BNP Paribas Fortis va fermer 16% de ses agences en Belgique

La filiale belge de BNP Paribas va supprimer 10% de son effectif sans départs contraints, d’ici à 2015, et se concentrer sur le numérique
Amélie Laurin
Présence de BNP Fortis à Bruxelles. Photo: PHB
Présence de BNP Fortis à Bruxelles. Photo: PHB  - 

BNP Paribas Fortis taille dans le vif. Le réseau belge de BNP Paribas va fermer environ 150 agences d’ici à trois ans et supprimer 1.800 postes équivalents temps plein. Soit 16% de ses 936 points de vente dans le pays et 10% de son effectif local de 16.900 personnes. La banque compte économiser 300 millions d’euros d’ici à 2015, dont 90 millions liés à la fin de son plan 2014. Les 210 millions restants sont de nouvelles mesures, prises en anticipation des économies globales de 2 milliards d’euros annoncées le mois dernier par BNP Paribas.

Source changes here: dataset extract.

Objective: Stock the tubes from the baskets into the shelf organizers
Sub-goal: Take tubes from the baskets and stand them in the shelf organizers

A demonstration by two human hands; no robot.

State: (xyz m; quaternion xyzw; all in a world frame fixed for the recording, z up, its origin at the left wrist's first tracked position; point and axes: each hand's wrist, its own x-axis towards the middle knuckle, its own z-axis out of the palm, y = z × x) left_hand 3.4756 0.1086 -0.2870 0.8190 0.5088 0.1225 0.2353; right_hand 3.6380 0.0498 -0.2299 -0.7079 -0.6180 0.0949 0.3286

BNP Paribas Fortis espère enfin ramener son ratio de dépenses sur recettes en dessous de 70%. L’an dernier, son réseau belge était descendu à 72,5% grâce à la maîtrise des charges (+0,4%) et à la hausse du produit net bancaire (+2,8% contre -1,4% dans la banque de détail de BNP Paribas en France où le nombre d’agences devrait légèrement baisser). En Belgique, la banque justifie son plan, déjà esquissé en décembre, par une rentabilité insuffisante, la stagnation de l’économie locale et l’appétit des consommateurs pour les outils digitaux. «15% des produits bancaires sont vendus en ligne contre 2% en 2007. Depuis cinq ans […] nous faisons près de 40% de conseil en plus alors que les opérations de base ont diminué de plus de 50% dans les agences», a expliqué hier Max Jadot, CEO de BNP Paribas Fortis.

Depuis fin 2008, à l’annonce de son rachat par BNP Paribas, le nombre de points de vente de Fortis a fondu de 10% en Belgique. Sur les 150 fermetures supplémentaires prévues, 50 auront lieu dès cette année. En 2015, «nous aurons encore le réseau le plus dense avec 800 agences, assure Max Jadot. Nous avons 25 % de parts de marché dans les dépôts et environ 24-25% dans les prêts hypothécaires. Nous voulons rester à ce niveau-là». C’est-à-dire devant Belfius (ex-Dexia), KBC et ING, sauvés par des aides publiques.

BNP Paribas Fortis a déjà réduit ses effectifs belges de 3% en quatre ans et table sur les départs en retraite et «naturels» pour en supprimer 10% de plus. Propriété à 25% de l’Etat belge, la banque s’est engagée à ne pas licencier jusqu’à fin 2016 mais limitera ses embauches à 200 par an, contre 750 en 2012. Ses efforts seront concentrés sur quatre «contact centers» qui passeront de 400 à 500 personnes. Elle compte aussi centraliser les tâches administratives, spécialiser certains points de vente et simplifier les back-offices et fonctions support.